With a sudden revelation, I realized,having sat on it for hours, that the ledge before the cave was partially sculpted, a molded Yoni.
What a little research can do. Manfred Knapp, in his book 'The Forgotten Artist', calls this cave the most signifigant archeological site in the Anza-Borrego desert. It was studied heavily in the 1980s, and doctoral papers were done on it.
It was 11:53 and 82 degrees. The rocks had begun to cool.
I turned on my light, hesitated, then crept into the Shaman's Cave itself.
Moonlight doesn't reflect. Whatever it hits absorbs its beams, then glows, leaving everything around it in murky shades of blacks and grays. The cave, then, was dark, the rock noticeably cooler, the sun's light having never touched the interior here. I slipped onto my back, adjusted my light, and studied the drawings on the walls and roof.
The pictographs within the cave hadn't changed since my last visit, as they haven't changed for centuries, except at the hands of long-dead shamans.
The stick figure couple in orange don't hold hands, but they belong to each other. Above me, the whimsical black lizard crawled through eternity. Red and yellow boxes made me think of school work problems being worked out.
I sighed. The desert sighed. The air waves crashed.

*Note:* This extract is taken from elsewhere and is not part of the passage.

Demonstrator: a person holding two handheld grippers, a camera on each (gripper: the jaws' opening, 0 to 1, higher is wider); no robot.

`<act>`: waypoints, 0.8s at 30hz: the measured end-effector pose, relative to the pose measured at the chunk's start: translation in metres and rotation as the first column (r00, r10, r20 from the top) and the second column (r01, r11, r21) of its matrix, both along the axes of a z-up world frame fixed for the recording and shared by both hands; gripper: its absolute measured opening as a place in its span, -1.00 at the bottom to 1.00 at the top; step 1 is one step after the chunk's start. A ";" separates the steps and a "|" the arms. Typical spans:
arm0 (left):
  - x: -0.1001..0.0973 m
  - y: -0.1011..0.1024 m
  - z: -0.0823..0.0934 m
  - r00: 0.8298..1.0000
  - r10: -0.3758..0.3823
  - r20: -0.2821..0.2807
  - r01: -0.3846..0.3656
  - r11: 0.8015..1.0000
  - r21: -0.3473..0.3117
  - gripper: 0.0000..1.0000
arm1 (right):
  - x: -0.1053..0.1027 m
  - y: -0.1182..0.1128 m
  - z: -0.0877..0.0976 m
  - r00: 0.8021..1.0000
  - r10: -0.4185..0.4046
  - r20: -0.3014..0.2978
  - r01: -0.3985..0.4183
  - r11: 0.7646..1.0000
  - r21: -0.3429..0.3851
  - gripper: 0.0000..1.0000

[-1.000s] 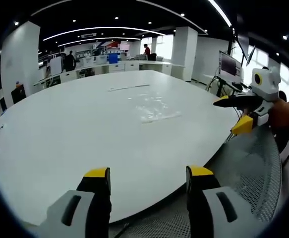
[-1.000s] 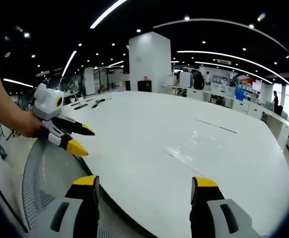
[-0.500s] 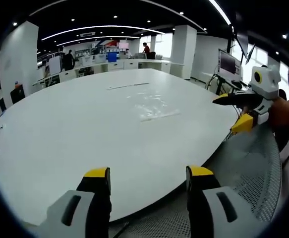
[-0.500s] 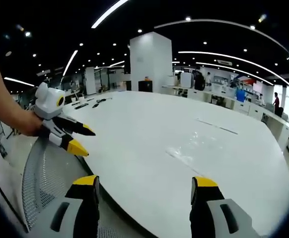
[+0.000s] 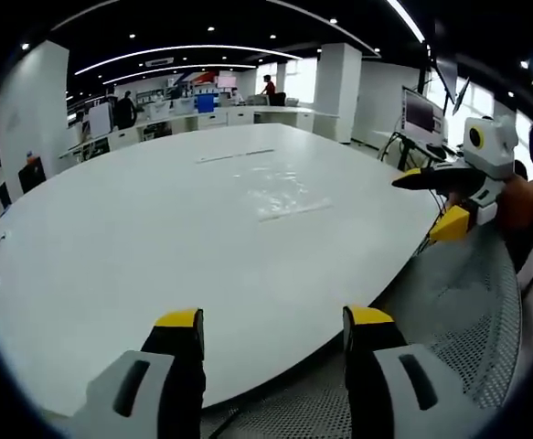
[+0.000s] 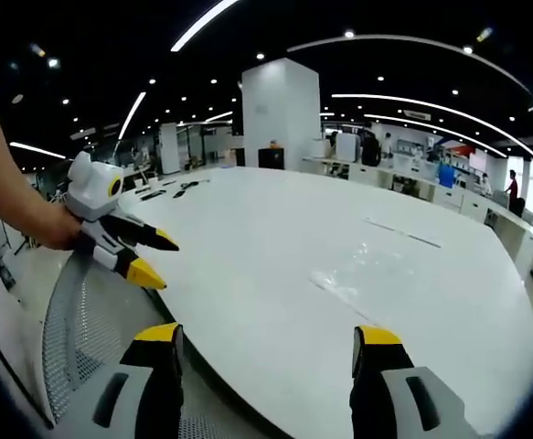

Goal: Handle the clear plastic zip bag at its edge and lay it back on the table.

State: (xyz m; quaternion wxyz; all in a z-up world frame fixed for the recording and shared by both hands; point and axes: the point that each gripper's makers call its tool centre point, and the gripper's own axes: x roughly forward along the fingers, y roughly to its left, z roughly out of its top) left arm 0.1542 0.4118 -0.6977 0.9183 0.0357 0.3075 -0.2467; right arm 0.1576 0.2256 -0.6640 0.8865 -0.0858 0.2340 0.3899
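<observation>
A clear plastic zip bag (image 5: 280, 194) lies flat on the big white table (image 5: 138, 247), well beyond both grippers; in the right gripper view the bag (image 6: 357, 274) glints near the table's middle. My left gripper (image 5: 271, 320) hangs open over the near table edge, nothing between its yellow-tipped jaws. My right gripper (image 6: 266, 337) is open too, above the table edge. The right gripper (image 5: 435, 201) enters the left gripper view from the right, held in a hand. The left gripper (image 6: 147, 256) appears at the left of the right gripper view, jaws apart.
A grey mesh chair back (image 5: 458, 311) sits below the table edge, also seen as mesh (image 6: 83, 338) in the right gripper view. A thin strip (image 5: 237, 157) lies farther out on the table. A monitor (image 5: 419, 117) and a white pillar (image 6: 278, 114) stand beyond; desks and people are at the back.
Both views shifted very slightly; the grippers drifted a little. The bag stays flat on the table.
</observation>
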 end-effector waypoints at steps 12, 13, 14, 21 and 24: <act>0.001 0.001 0.000 1.000 0.013 0.009 -0.013 1.000 0.005 0.18 | -0.002 0.003 0.000 1.000 0.016 0.004 -0.016 1.000 -0.004 0.50; 0.001 0.001 0.000 1.000 0.010 0.008 -0.010 1.000 0.004 0.19 | -0.002 0.002 0.000 1.000 0.013 0.004 -0.013 1.000 -0.004 0.50; 0.001 0.000 0.001 1.000 0.009 0.009 -0.009 1.000 0.003 0.19 | -0.001 0.002 0.000 1.000 0.011 0.003 -0.011 1.000 -0.004 0.50; 0.002 -0.003 0.008 1.000 0.013 0.024 -0.012 1.000 -0.029 0.21 | 0.001 0.000 -0.003 1.000 -0.003 -0.011 0.003 1.000 -0.011 0.51; 0.003 -0.001 0.010 0.999 0.022 0.031 -0.020 0.999 -0.042 0.22 | 0.000 0.000 -0.004 1.000 -0.003 -0.020 0.002 1.000 -0.016 0.51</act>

The hot wind grew. The hollow sucking slithered off, but just before it faded away completely, I heard a chirp that sounded like either a bird or a bat. It dawned on me that I'd heard that chirp ever since I'd arrived. One chirp.
The air waves crashed, removed, rhythmic, eternal. A hint of wind ruffled my leg hairs. The chirp again. The wind gusted, pulling at my shorts, and then died away, and the crashing of those invisible waves could be heard a great distance off on the mountains and hills that are the desert wind's shoreline. Just as the sigh fell to a dying whisper, the chirp came.
So it was two limbs of ocotilla, or creosote or yucca, or sage, rubbing against each other, somewhere on the far side of the rock caves I've come to call the cathedral, squeaking just as they touched, coming and going with the wind.
The wind built, siphoning through the rocks. Chirp.
I waited, lost in the slumbering pulse of the wind. It came again, distant crashing wind waves. A stir, and chirp.
I listened to the process of the squeaking limbs for a long time, then shifted my attention back to the cave's walls. The sand that covered the floor of the caves was soft, cool. After staring at the drawings for a long, long time, I turned my light off.
I sought to still the internal conversation. I meditated. I prayed.
I woke with a start. The ledge was in total darkness, the little valley all the more bright for it. The moon had disappeared past the boulders that rise high to the west. I crawled out of the cave onto the ledge, found the GPS and lit it off to check the time. The temperature was a balmy 81 degrees.
The GPS's back lit screen came up and, besides the Eastings and Northings, gave the time; 3 am.
I thought about that, then smiled. For the last twenty years my alarm clock has been set to three in the morning. My internal clock had roused me.
It would have been good to stay until sunrise, but that was a luxury I couldn't afford.
No dreams dreamt, no visions seen, only the miracle of the Here and Now, the dogma of the desert.
I loaded my gear and headed into the cholla labyrinth between me and my truck.